▸ What to produce
Where an entry holds an image, leave the image out; otherwise reproduce the entry exactly.
----------
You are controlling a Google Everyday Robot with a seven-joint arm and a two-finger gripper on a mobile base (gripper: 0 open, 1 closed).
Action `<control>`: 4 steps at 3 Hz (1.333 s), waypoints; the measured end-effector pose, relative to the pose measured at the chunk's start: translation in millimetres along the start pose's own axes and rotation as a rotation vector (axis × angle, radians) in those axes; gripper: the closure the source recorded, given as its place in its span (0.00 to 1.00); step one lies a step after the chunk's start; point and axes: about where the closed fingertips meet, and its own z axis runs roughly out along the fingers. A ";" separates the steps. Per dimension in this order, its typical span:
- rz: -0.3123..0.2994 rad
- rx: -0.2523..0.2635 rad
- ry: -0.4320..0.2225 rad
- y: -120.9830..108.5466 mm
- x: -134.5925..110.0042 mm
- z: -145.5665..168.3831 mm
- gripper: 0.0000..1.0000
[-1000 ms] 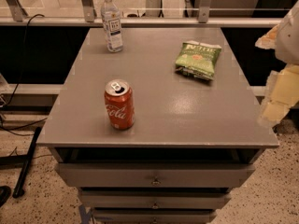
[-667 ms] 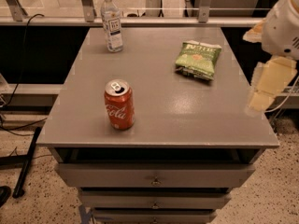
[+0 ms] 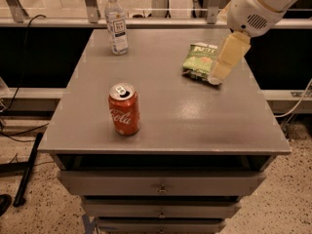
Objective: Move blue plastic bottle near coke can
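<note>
The bottle [image 3: 117, 26] stands upright at the far left corner of the table [image 3: 195, 121], well behind the can [image 3: 124, 109]. The can stands upright near the front left. Right of the can and further back lies a green bag [image 3: 199, 58]. Its right edge is hidden by the gripper [image 3: 215, 77] hanging over it. The gripper shows only as one pale slab, so I can't make out whether it is spread or closed. The arm [image 3: 256, 6] is cut off at the top right.

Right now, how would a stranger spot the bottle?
On the grey table, the bottle stands upright at the far left corner, across from the gripper over the chip bag. Clear and white-capped, it is taller and slimmer than the red can.
</note>
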 end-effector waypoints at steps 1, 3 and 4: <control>0.000 0.001 -0.001 0.0 -0.2 -0.1 0.00; 0.099 0.058 -0.128 -48.3 -19.2 42.9 0.00; 0.194 0.103 -0.246 -96.2 -39.8 84.1 0.00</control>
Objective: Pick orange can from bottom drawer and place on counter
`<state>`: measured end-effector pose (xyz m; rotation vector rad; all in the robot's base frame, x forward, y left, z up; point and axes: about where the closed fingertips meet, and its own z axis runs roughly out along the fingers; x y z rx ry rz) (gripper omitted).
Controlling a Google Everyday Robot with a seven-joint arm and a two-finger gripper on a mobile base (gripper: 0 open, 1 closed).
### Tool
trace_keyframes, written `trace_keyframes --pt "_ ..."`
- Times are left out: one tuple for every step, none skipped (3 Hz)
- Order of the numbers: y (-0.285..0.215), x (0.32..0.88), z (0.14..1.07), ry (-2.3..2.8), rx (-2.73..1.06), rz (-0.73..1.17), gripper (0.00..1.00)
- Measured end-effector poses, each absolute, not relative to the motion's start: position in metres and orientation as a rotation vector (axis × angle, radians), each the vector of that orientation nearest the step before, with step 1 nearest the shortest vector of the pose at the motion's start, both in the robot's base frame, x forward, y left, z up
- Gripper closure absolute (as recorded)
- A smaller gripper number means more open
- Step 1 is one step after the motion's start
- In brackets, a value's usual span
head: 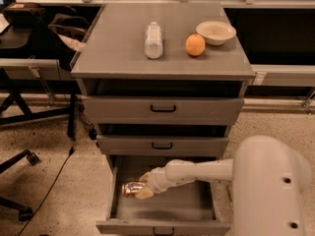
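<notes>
Gripper (pixel 141 188) sits inside the open bottom drawer (pixel 162 226), clamped on the one orange can (pixel 129 189). Well above it on the counter (pixel 118 58) I count one plastic bottle (pixel 153 40), one orange fruit (pixel 195 44) and one bowl (pixel 215 32).

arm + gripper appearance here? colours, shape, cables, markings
The arm has smooth off-white shells: a bulbous near link with two small dark holes, then a slimmer tubular forearm. The gripper, inside the bottom drawer at the orange can, is tan. No cables or markings visible.
</notes>
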<state>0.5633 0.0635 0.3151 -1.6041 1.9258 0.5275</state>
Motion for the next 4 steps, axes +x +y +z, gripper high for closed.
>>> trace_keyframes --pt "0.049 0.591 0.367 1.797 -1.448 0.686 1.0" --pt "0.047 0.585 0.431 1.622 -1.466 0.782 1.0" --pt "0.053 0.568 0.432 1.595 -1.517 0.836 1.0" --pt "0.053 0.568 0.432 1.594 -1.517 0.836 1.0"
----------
▸ Result of the task
You are controlling a Google Everyday Robot with a seven-joint arm and a two-finger gripper on a mobile base (gripper: 0 open, 1 closed).
Action `<control>`: 4 steps at 3 Hz (1.333 s), waypoints; the measured end-effector pose, relative to the pose measured at the chunk's start: translation in millimetres along the start pose's own axes and rotation as a rotation vector (axis × angle, radians) in those axes; gripper: the closure the source recorded, given as its place in its span (0.00 to 1.00); step one lies a step after the chunk's start; point and axes: about where the closed fingertips meet, and its own z axis runs roughly out along the fingers. A ";" separates the steps. Per dimension in this order, its typical span:
- rz: -0.3123..0.2994 rad
- rx: -0.2523..0.2635 rad
- ry: -0.4320..0.2225 rad
- y: -120.9830..108.5466 mm
- x: -134.5925..110.0042 mm
- z: -145.5665..168.3831 mm
- gripper: 0.0000..1.0000
[-1000 ms] 
[-667 ms] 
[+0 ms] 
Objective: Move blue plastic bottle near coke can
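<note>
The bottle [image 3: 117, 26] stands upright at the far left corner of the table [image 3: 195, 121], well behind the can [image 3: 124, 109]. The can stands upright near the front left. Right of the can and further back lies a green bag [image 3: 199, 58]. Its right edge is hidden by the gripper [image 3: 215, 77] hanging over it. The gripper shows only as one pale slab, so I can't make out whether it is spread or closed. The arm [image 3: 256, 6] is cut off at the top right.

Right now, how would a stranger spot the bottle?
On the grey table, the bottle stands upright at the far left corner, across from the gripper over the chip bag. Clear and white-capped, it is taller and slimmer than the red can.
</note>
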 end-effector waypoints at steps 1, 3 and 4: <control>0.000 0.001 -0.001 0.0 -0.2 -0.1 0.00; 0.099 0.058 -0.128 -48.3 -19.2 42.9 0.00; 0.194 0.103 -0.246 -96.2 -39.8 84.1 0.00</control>
Objective: Pick orange can from bottom drawer and place on counter
`<state>`: measured end-effector pose (xyz m; rotation vector rad; all in the robot's base frame, x forward, y left, z up; point and axes: about where the closed fingertips meet, and its own z axis runs roughly out along the fingers; x y z rx ry rz) (gripper omitted).
Controlling a Google Everyday Robot with a seven-joint arm and a two-finger gripper on a mobile base (gripper: 0 open, 1 closed).
### Tool
trace_keyframes, written `trace_keyframes --pt "_ ..."`
- Times are left out: one tuple for every step, none skipped (3 Hz)
- Order of the numbers: y (-0.285..0.215), x (0.32..0.88), z (0.14..1.07), ry (-2.3..2.8), rx (-2.73..1.06), rz (-0.73..1.17), gripper (0.00..1.00)
- Measured end-effector poses, each absolute, not relative to the motion's start: position in metres and orientation as a rotation vector (axis × angle, radians), each the vector of that orientation nearest the step before, with step 1 nearest the shortest vector of the pose at the motion's start, both in the robot's base frame, x forward, y left, z up
- Gripper closure absolute (as recorded)
- A smaller gripper number means more open
- Step 1 is one step after the motion's start
- In brackets, a value's usual span
head: 
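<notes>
Gripper (pixel 141 188) sits inside the open bottom drawer (pixel 162 226), clamped on the one orange can (pixel 129 189). Well above it on the counter (pixel 118 58) I count one plastic bottle (pixel 153 40), one orange fruit (pixel 195 44) and one bowl (pixel 215 32).

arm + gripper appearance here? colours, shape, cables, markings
The arm has smooth off-white shells: a bulbous near link with two small dark holes, then a slimmer tubular forearm. The gripper, inside the bottom drawer at the orange can, is tan. No cables or markings visible.
</notes>
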<state>0.5633 0.0635 0.3151 -1.6041 1.9258 0.5275</state>
Motion for the next 4 steps, axes +x +y +z, gripper high for closed.
>>> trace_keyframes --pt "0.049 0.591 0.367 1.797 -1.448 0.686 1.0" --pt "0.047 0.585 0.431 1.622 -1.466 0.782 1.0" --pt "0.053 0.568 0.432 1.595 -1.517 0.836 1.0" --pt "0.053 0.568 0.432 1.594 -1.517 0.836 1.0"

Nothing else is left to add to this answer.